Tuncer, iktidarın kadın ve LGBTİ+ düşmanı politikalarını en yoğun tepkiyle karşılayan kesimin ise genç kadınlar olduğunu ifade ederek, genelgede genç kadın örgütleri ve öğrenci kulüplerinin "illegal yapılanma" olarak hedef gösterilmesinin devlet terörünün yönüne işaret ettiğini belirtti. Faşist çetelerin kendilerine sunulan tüm imkanlara rağmen anlamlı bir örgütlenme düzeyi yaratamadığını ve en kısmi talepler için verilen mücadelenin bile hızla devletle karşı karşıya geldiğini anlatan Tuncer, "Faşizm bakımından vahim olan bu tabloyu derinleştirebilecek her türlü riski hesaplıyor ve saldırıyorlar. Bu genelge de bunun yasal kılıfı diyebiliriz" ifadelerini kullandı.
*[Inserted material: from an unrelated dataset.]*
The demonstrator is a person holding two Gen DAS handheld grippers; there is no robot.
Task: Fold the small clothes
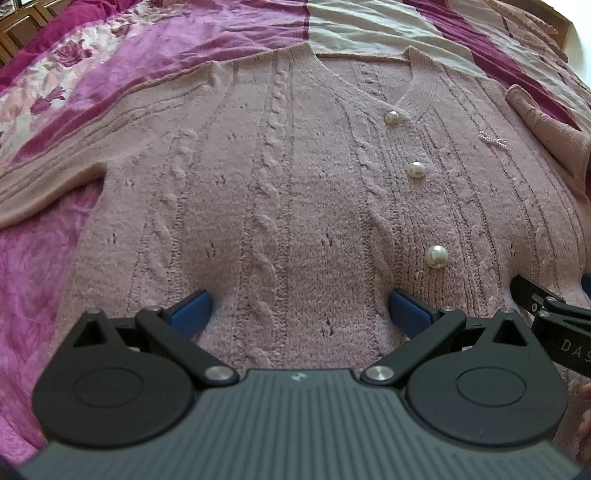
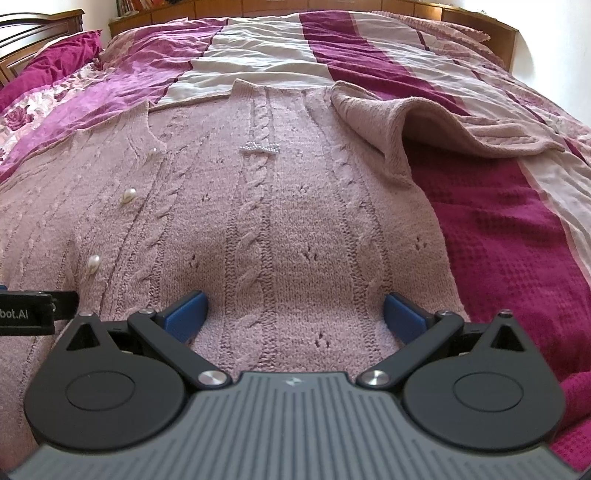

Bu genelgenin polis ve ÖGB işbirliği, faşist çetelerin saldırılarının artacağını gösterdiğini kaydeden Tuncer, şöyle devam etti: "Üniversitelerde bir süredir fiilen yürürlükte olan bu uygulamalara karşı tutum almak zorundayız. Üniversitede antifaşist bir çizgiyle bu mücadeleyi kazanırız. Faşizmin genelgesini, polisini, çetesini, ÖGB'sini, kayyumunu püskürtmek için faşizme karşı birleşmeye ve fiili meşru mücadele bilincine ihtiyacımız var."